Le Palais avait précisé dans une déclaration relayée par People que Leurs Majestés étaient « extrêmement reconnaissantes envers toutes les personnes mobilisées pour rendre cette visite possible », ajoutant qu’elles se réjouissaient de ce déplacement symbolique visant à renforcer les liens historiques entre les deux nations.
Un discours marqué par l’émotion… et l’humour
Dès leur arrivée le lundi 27 avril, le roi et la reine ont été accueillis avec les honneurs à Washington. Le lendemain, mardi 28 avril, leur agenda s’est révélé particulièrement dense, avec notamment une allocution officielle de Donald Trump prononcée depuis la Maison-Blanche.
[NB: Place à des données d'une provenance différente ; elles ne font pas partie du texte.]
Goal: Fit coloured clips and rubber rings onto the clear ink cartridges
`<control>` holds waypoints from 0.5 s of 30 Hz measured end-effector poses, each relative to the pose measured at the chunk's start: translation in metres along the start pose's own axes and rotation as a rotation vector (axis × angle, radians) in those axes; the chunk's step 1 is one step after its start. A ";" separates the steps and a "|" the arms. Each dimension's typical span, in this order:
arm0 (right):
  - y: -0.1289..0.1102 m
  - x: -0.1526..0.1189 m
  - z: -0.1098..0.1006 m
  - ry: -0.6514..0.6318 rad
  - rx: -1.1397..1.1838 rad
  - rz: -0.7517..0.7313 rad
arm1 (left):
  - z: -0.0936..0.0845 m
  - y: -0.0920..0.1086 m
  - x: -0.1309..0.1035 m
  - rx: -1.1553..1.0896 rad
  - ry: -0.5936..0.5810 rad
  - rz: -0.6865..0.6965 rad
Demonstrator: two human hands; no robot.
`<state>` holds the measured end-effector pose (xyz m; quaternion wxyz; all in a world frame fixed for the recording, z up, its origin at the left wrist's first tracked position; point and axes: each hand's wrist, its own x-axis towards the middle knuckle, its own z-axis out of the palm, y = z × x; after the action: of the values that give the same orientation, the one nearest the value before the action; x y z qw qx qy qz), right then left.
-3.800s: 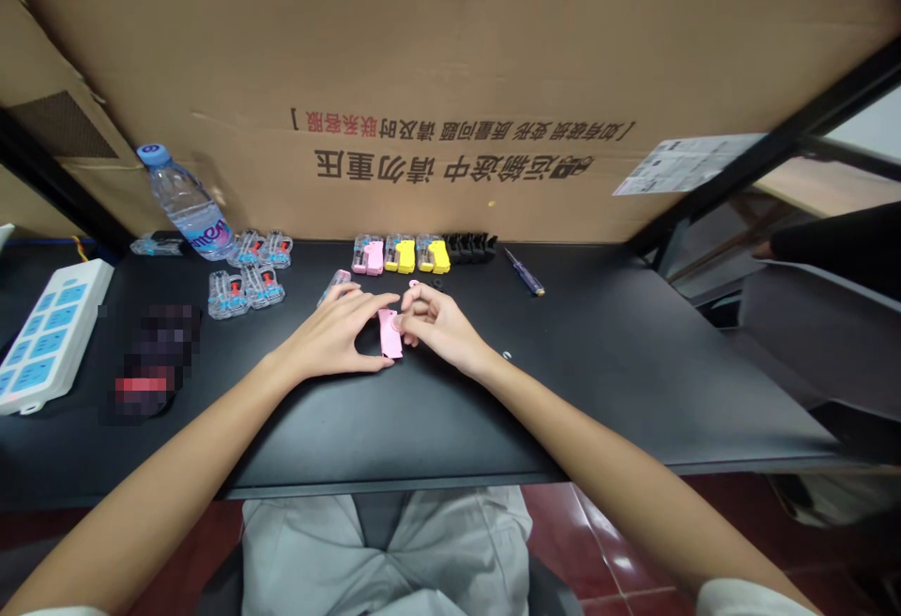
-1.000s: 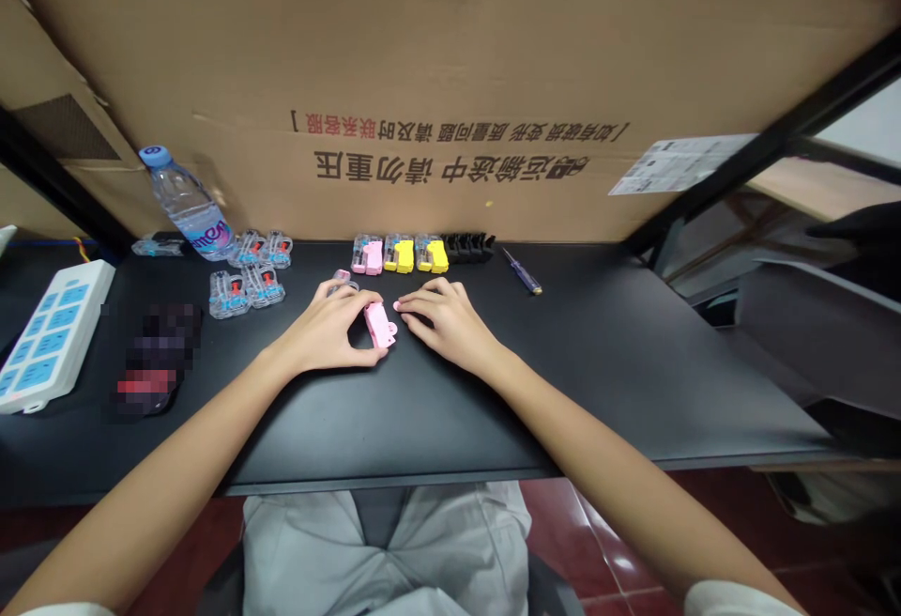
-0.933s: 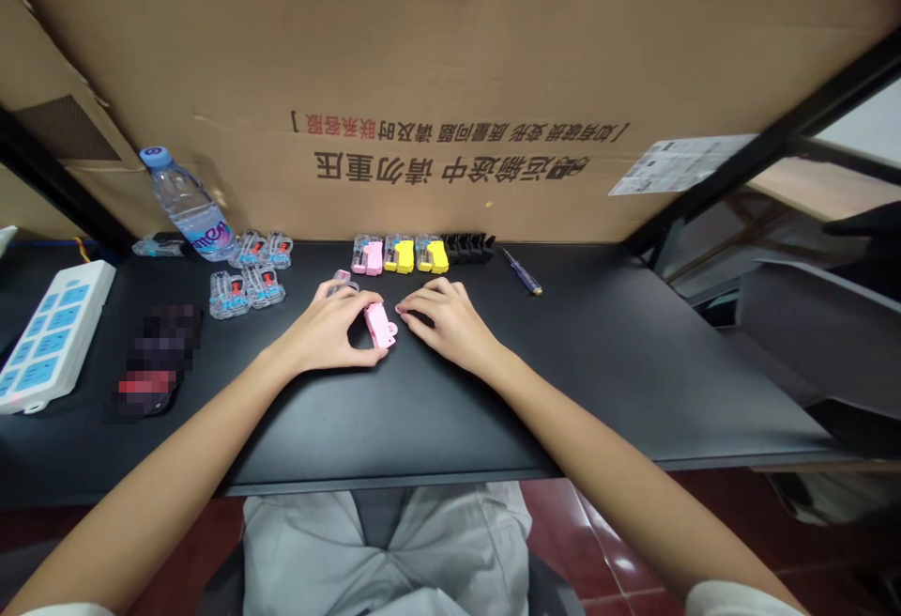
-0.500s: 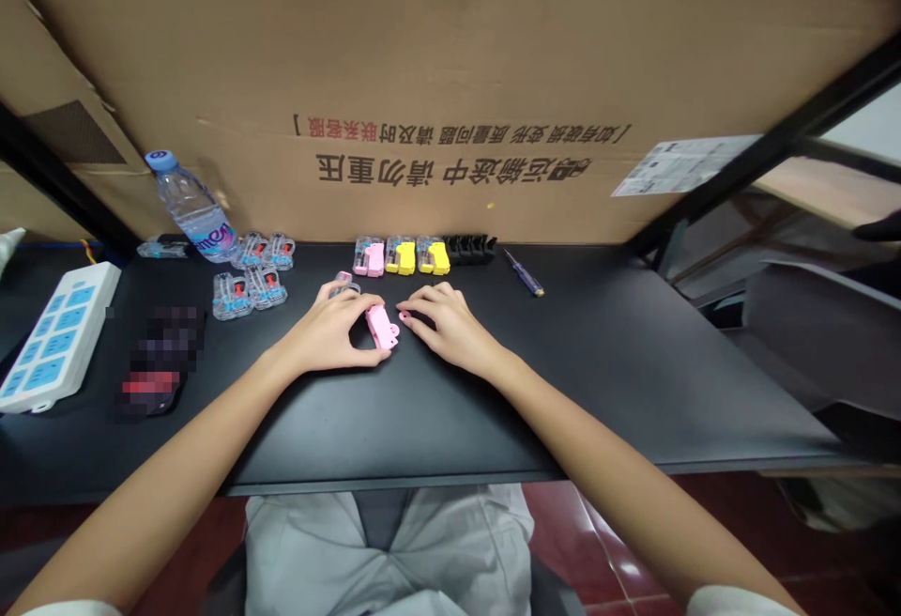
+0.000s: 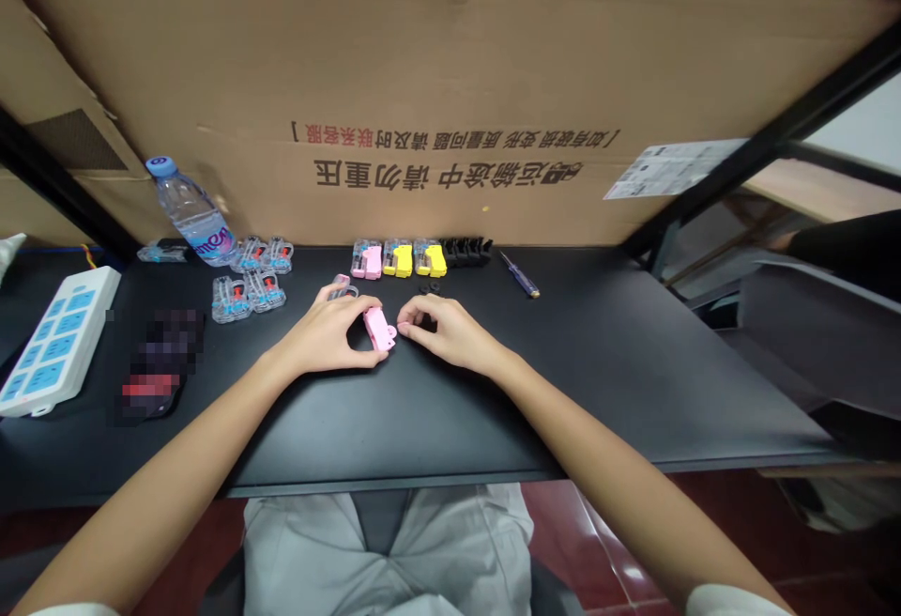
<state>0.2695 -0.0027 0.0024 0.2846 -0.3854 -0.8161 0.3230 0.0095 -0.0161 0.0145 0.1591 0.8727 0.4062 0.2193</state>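
Observation:
My left hand (image 5: 329, 332) grips a pink plastic part (image 5: 378, 328) between thumb and fingers, just above the black table. A small ring-like tab shows at the part's right end. Beside it, my right hand (image 5: 450, 334) is curled in a pinch, thumb and index fingertips together. The small pink piece in that pinch is now almost wholly covered. Behind my left fingers lies a clear plastic part (image 5: 343, 285), partly hidden. Small black rings (image 5: 430, 287) lie just beyond my right hand.
Along the back stand a pink-and-clear assembly (image 5: 367, 260), yellow-and-clear ones (image 5: 398, 259) and black parts (image 5: 466, 251). A screwdriver (image 5: 521, 276) lies right of them. Leftward are clear assemblies (image 5: 232, 299), a water bottle (image 5: 191, 212), a power strip (image 5: 60, 339) and a blurred dark object (image 5: 165, 362). Cardboard (image 5: 450, 62) walls the back.
My right fingers have curled in and pinched closer, covering the small pink piece. The black rings behind that hand have come into view. My left hand keeps its hold; the view has tilted slightly.

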 end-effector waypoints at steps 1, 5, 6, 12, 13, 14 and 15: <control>-0.001 0.001 0.002 0.026 0.100 0.031 | 0.000 0.000 0.000 -0.001 -0.001 0.000; -0.004 0.002 0.010 0.020 0.381 0.113 | -0.001 0.000 0.000 -0.010 -0.022 -0.003; -0.005 0.002 0.011 0.003 0.399 0.113 | -0.002 0.001 0.000 -0.011 -0.028 -0.004; -0.008 0.000 0.013 0.056 0.254 0.037 | -0.003 0.003 0.001 -0.016 -0.030 -0.003; -0.008 0.000 0.014 0.058 0.241 0.034 | -0.003 0.003 0.001 -0.016 -0.029 -0.002; -0.008 0.000 0.015 0.059 0.239 0.038 | -0.003 0.003 0.001 -0.015 -0.029 -0.001; -0.008 0.000 0.016 0.061 0.247 0.050 | -0.002 0.003 0.000 -0.013 -0.028 0.001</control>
<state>0.2543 -0.0118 -0.0019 0.3464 -0.3774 -0.7513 0.4162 0.0100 -0.0171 0.0179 0.1702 0.8748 0.4023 0.2098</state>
Au cours de ce discours, le président américain a tenu à rendre un hommage appuyé à sa mère, Mary MacLeod, d’origine écossaise et grande admiratrice de la monarchie britannique. Revenant sur son parcours, il a évoqué avec émotion son arrivée aux États-Unis à l’âge de 19 ans et son mariage avec son père, Fred Trump.
Mais fidèle à son style, Donald Trump n’a pas résisté à l’envie d’ajouter une touche d’humour, en se tournant vers son épouse Melania Trump. Évoquant les 63 années de mariage de ses parents, il a ironisé sur leur propre relation : selon lui, atteindre une telle longévité conjugale serait difficile, voire impossible, en raison de leur différence d’âge. Un trait d’esprit qui a surpris l’audience, oscillant entre amusement et étonnement.
Pour rappel, près de 24 ans séparent Donald Trump et Melania Trump, un écart régulièrement évoqué dans les médias.
Un geste inattendu qui fait réagir
Au-delà de cette séquence humoristique, un autre moment a particulièrement retenu l’attention des observateurs : l’attitude du président américain vis-à-vis du souverain britannique. En effet, Donald Trump a été aperçu en train de tapoter l’épaule de Charles III, avant de poser la main sur son bras pour l’orienter.
Un geste qui peut sembler anodin, mais qui constitue en réalité une entorse au protocole royal. Traditionnellement, tout contact physique avec un membre de la monarchie est strictement encadré, voire évité, sauf initiative du souverain lui-même.
Malgré cette légère entorse aux règles, Charles III n’a montré aucun signe de gêne ou d’agacement, préférant visiblement faire preuve de souplesse face à cette spontanéité. Une réaction qui a contribué à détendre l’atmosphère et à éviter toute polémique diplomatique.
💬"Ils ont été mariés pendant 63 ans. Et, excusez-moi, si vous le voulez bien. C'est un record que nous ne pourrons pas égaler chérie"
— BFM (@BFMTV) April 28, 2026
La plaisanterie de Donald Trump à sa femme Melania sur leur différence d'âge#BFM2 pic.twitter.com/ne5BvivZrh
Une visite sous le signe de la diplomatie… et des symboles
Au-delà des anecdotes, cette rencontre entre Charles III et Donald Trump s’inscrit dans une volonté de consolider les relations entre le Royaume-Uni et les États-Unis, deux alliés historiques. Entre protocole, émotions et moments inattendus, cette visite aura marqué les esprits, illustrant une fois de plus combien la diplomatie peut parfois réserver son lot de surprises.